### What is required
Transcribe only part of the material below: the lines from the one containing "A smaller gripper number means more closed" through the one containing "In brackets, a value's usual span", inclusive, exactly as written.

** Opening Available data block **

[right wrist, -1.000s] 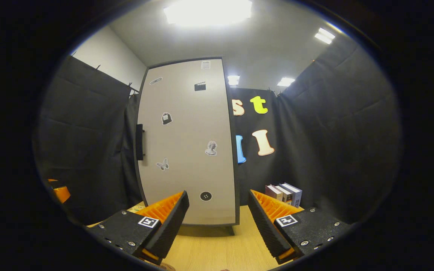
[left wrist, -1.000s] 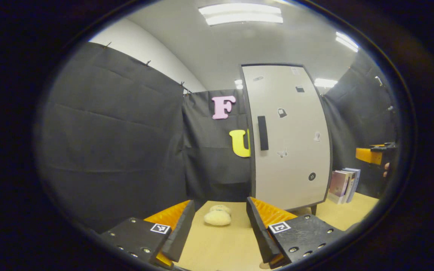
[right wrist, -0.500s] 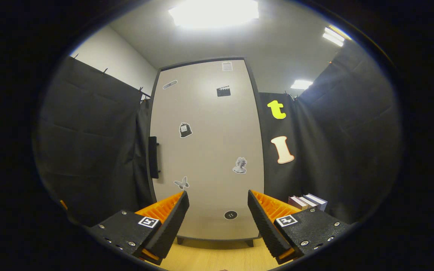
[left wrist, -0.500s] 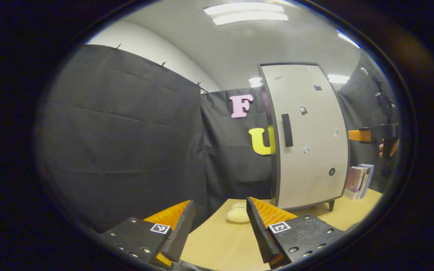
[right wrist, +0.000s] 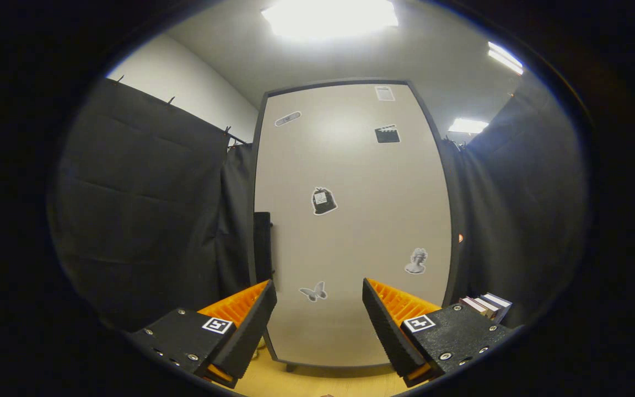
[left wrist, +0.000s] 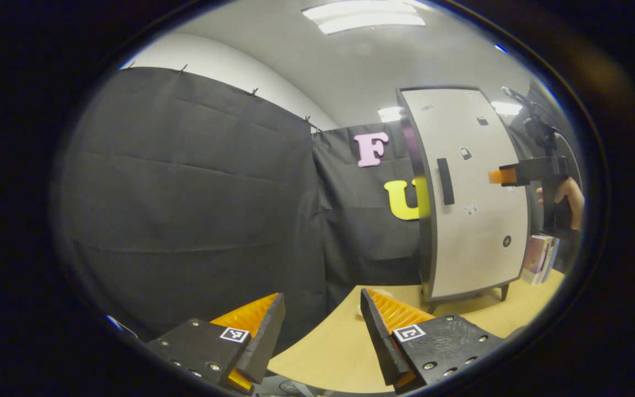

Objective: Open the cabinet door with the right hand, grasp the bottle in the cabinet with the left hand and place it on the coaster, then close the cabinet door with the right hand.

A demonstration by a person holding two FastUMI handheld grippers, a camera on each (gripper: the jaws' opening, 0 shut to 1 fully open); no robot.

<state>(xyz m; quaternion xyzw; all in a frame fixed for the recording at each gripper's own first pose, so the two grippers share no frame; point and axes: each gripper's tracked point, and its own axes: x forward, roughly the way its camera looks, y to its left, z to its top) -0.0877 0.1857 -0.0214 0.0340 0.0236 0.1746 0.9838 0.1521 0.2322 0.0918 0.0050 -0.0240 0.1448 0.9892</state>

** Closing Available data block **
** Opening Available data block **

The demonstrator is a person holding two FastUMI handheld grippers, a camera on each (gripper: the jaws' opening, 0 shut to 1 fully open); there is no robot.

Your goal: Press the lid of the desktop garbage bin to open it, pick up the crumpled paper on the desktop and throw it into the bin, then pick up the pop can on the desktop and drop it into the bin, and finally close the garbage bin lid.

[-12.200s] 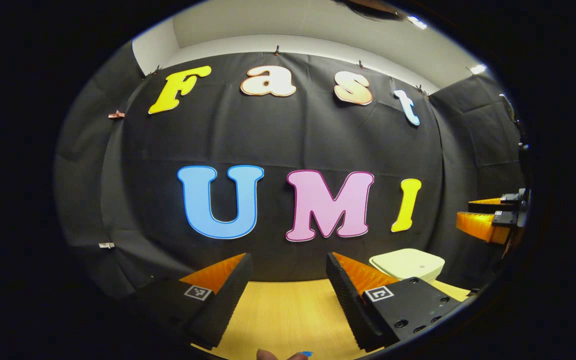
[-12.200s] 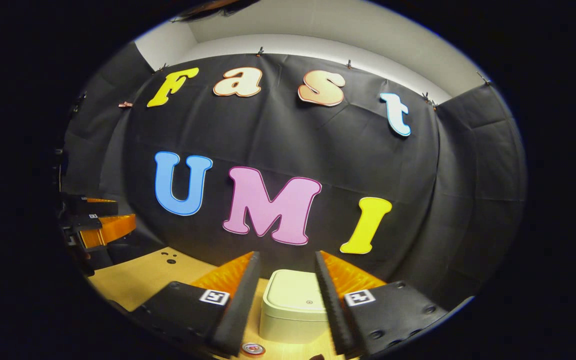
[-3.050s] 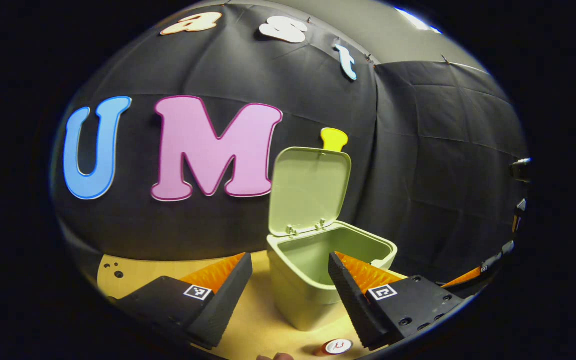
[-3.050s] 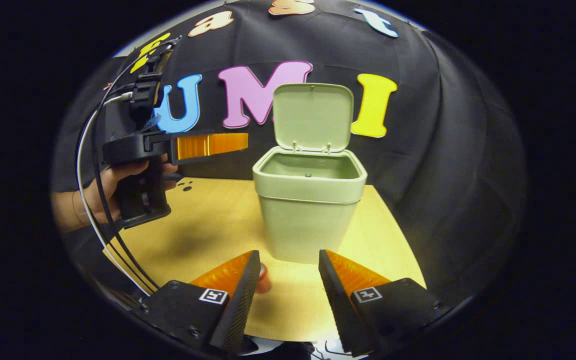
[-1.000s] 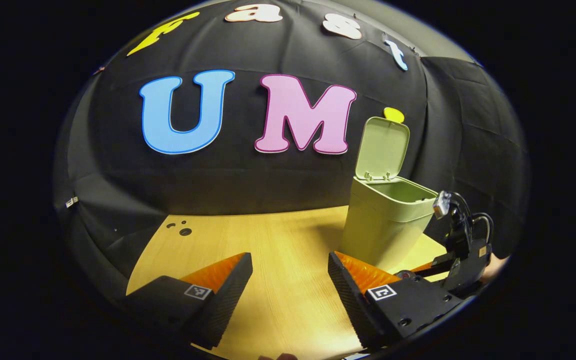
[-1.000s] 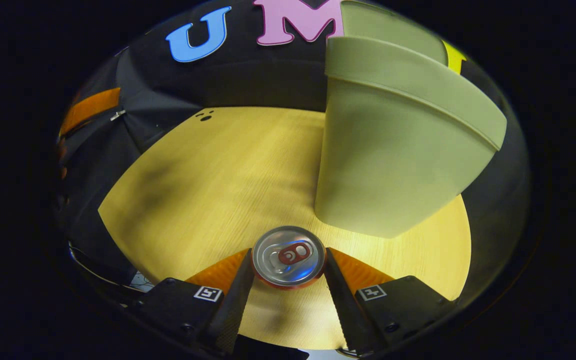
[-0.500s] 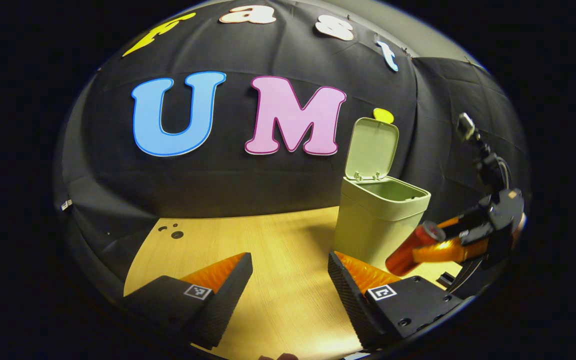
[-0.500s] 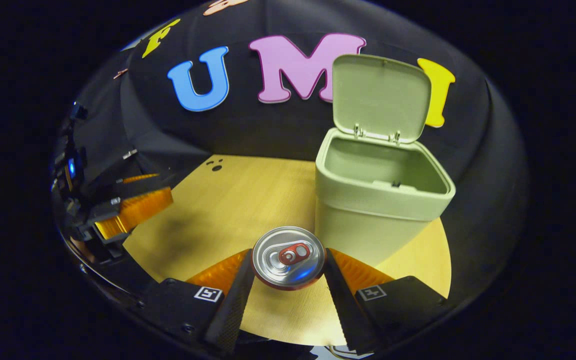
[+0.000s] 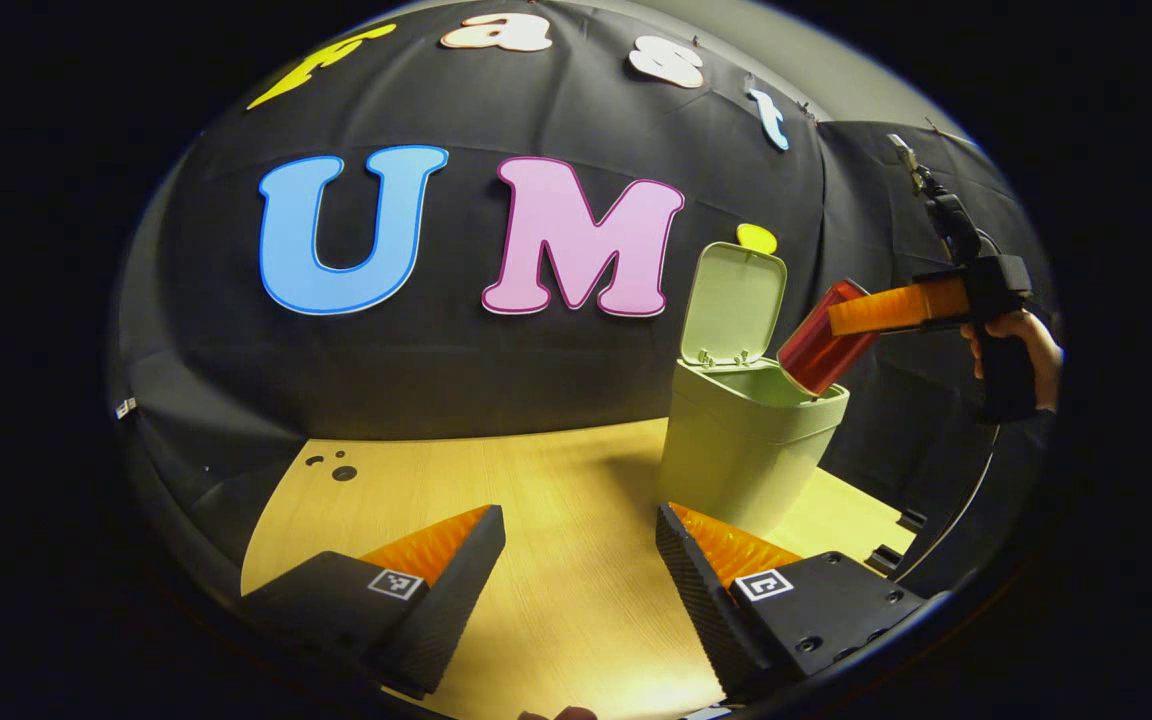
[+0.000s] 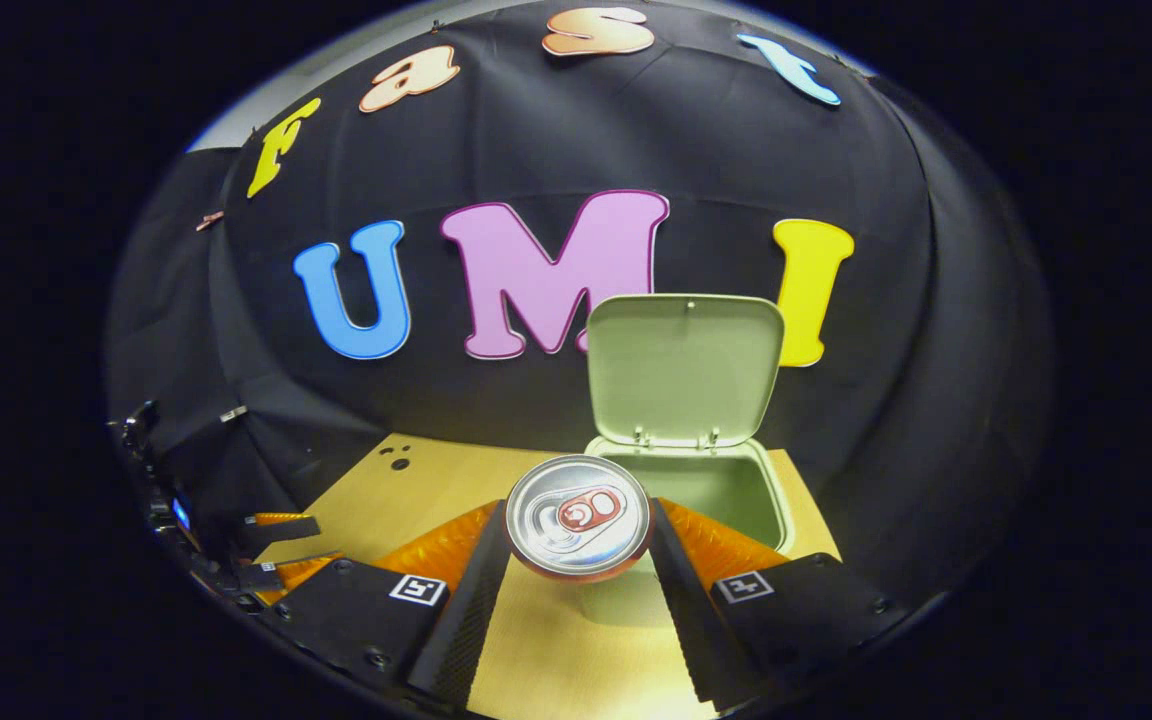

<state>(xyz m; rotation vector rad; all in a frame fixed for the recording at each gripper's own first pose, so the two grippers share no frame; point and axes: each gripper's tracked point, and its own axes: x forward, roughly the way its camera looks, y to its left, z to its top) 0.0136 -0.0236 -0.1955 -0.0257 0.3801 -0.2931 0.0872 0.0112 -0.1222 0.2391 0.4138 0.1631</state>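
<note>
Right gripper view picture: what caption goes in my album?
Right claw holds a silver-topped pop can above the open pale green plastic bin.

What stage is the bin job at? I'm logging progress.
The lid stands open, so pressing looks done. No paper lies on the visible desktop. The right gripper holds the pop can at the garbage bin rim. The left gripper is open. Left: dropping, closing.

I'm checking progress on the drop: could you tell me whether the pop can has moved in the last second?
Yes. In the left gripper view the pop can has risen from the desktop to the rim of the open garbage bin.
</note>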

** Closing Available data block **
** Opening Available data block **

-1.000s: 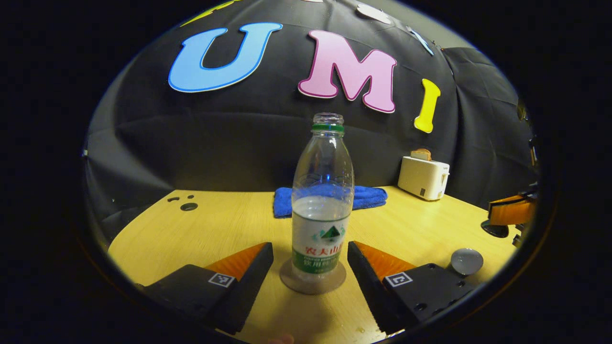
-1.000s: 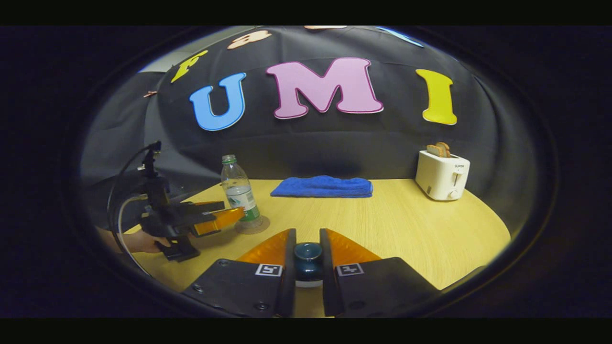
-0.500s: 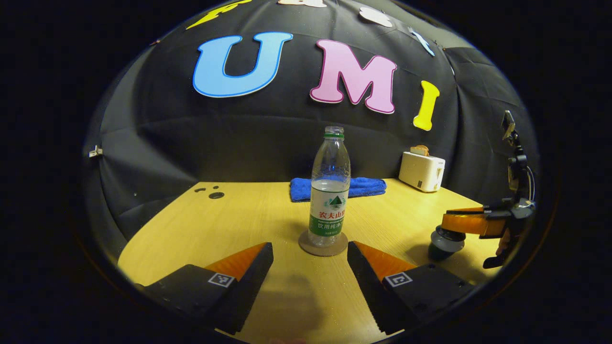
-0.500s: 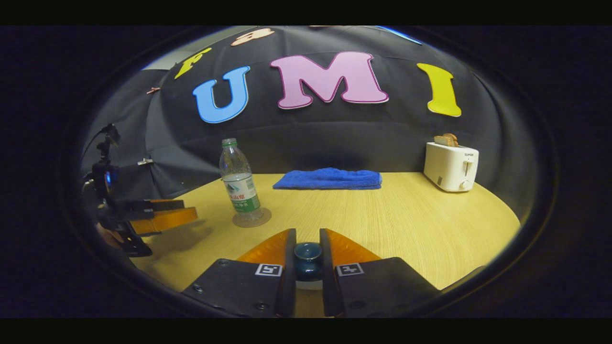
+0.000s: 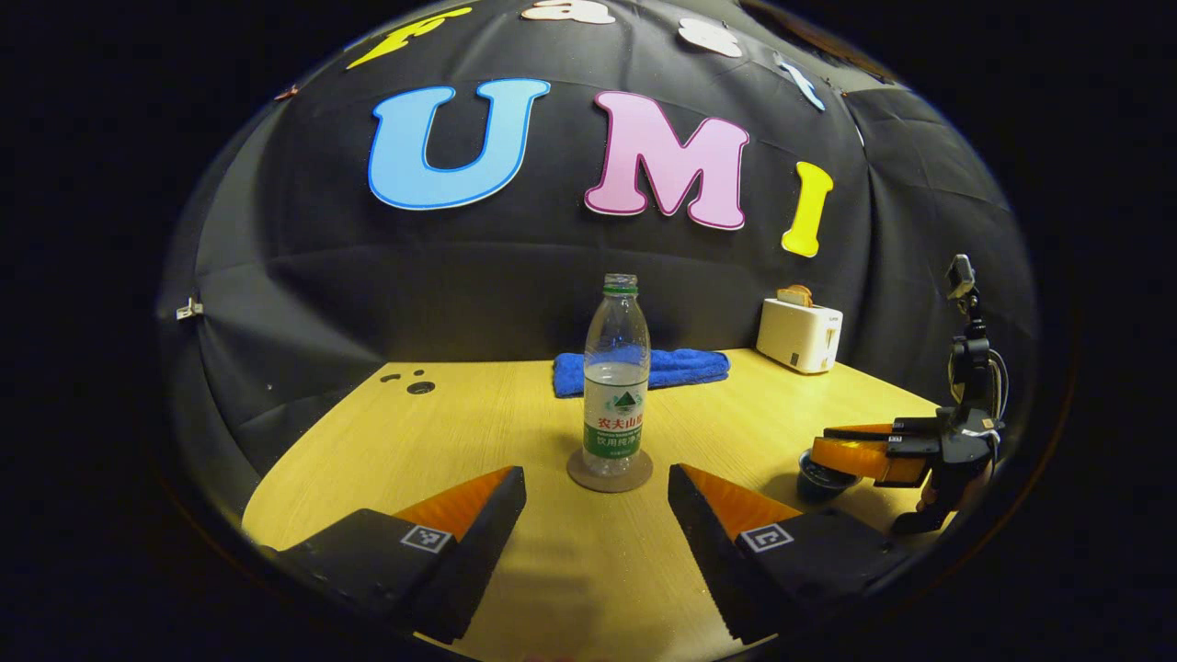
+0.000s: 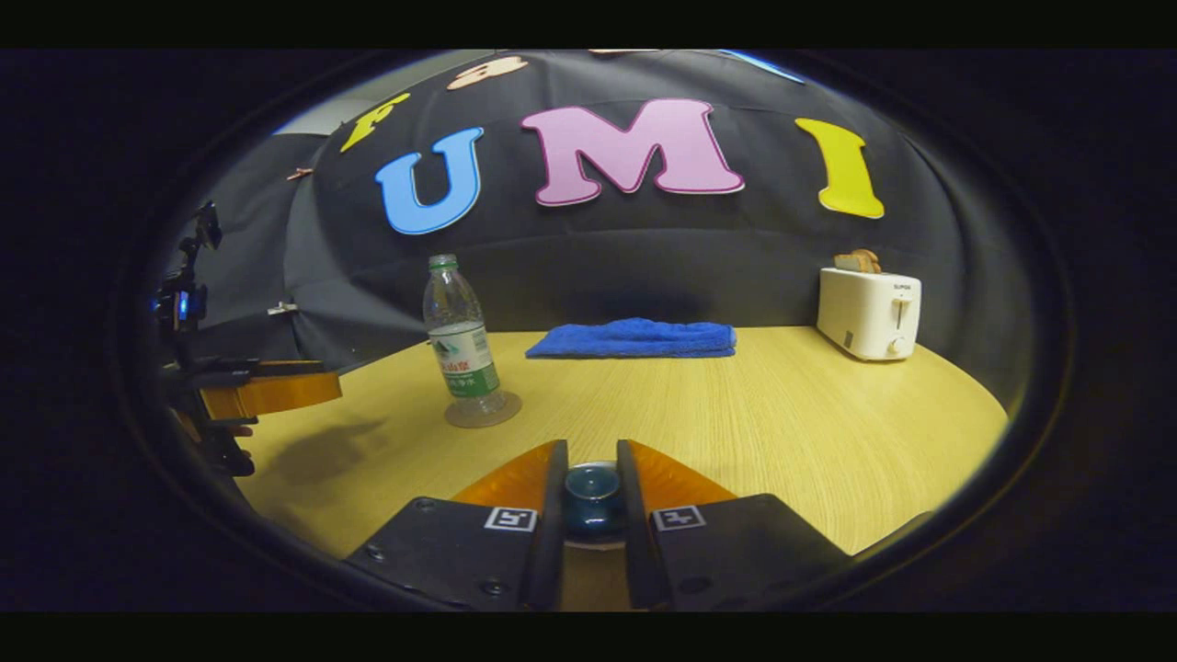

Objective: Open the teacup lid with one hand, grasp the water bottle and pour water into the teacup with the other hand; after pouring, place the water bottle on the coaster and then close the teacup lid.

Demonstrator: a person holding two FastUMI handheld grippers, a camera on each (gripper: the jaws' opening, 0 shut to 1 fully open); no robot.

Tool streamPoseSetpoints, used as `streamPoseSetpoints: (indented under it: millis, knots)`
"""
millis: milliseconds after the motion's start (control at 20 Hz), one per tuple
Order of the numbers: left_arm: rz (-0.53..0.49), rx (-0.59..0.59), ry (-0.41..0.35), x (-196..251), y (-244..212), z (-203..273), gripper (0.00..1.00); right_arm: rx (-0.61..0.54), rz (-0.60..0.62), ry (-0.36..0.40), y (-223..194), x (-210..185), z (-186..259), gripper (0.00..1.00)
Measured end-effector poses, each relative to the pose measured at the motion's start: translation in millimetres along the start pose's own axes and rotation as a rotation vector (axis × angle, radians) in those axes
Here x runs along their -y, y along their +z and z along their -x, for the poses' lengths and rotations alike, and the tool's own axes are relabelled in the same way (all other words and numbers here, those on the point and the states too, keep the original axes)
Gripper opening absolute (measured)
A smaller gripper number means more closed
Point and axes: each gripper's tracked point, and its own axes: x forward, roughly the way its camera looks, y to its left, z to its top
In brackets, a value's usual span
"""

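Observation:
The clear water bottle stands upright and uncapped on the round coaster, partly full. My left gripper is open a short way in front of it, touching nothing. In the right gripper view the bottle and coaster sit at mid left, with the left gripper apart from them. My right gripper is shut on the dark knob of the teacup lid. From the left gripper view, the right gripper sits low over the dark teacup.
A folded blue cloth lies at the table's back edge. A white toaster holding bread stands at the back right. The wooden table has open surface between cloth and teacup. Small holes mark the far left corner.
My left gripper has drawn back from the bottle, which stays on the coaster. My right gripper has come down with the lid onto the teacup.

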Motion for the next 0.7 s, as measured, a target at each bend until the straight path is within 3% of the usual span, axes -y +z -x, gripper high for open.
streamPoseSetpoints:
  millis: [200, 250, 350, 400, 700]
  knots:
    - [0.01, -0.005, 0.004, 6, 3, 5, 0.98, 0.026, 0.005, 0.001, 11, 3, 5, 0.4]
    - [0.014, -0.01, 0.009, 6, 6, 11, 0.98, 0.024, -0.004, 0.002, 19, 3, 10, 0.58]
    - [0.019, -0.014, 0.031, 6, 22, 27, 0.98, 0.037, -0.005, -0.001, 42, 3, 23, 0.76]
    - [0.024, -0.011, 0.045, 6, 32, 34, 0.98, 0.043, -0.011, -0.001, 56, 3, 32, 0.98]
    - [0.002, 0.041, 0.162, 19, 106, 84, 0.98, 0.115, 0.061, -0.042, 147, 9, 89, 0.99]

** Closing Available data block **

### Written response
A smaller gripper number means more closed
Point and axes: each gripper's tracked point, and its own axes: x forward, roughly the way its camera looks, y to its left, z to its top
In brackets, a value's usual span

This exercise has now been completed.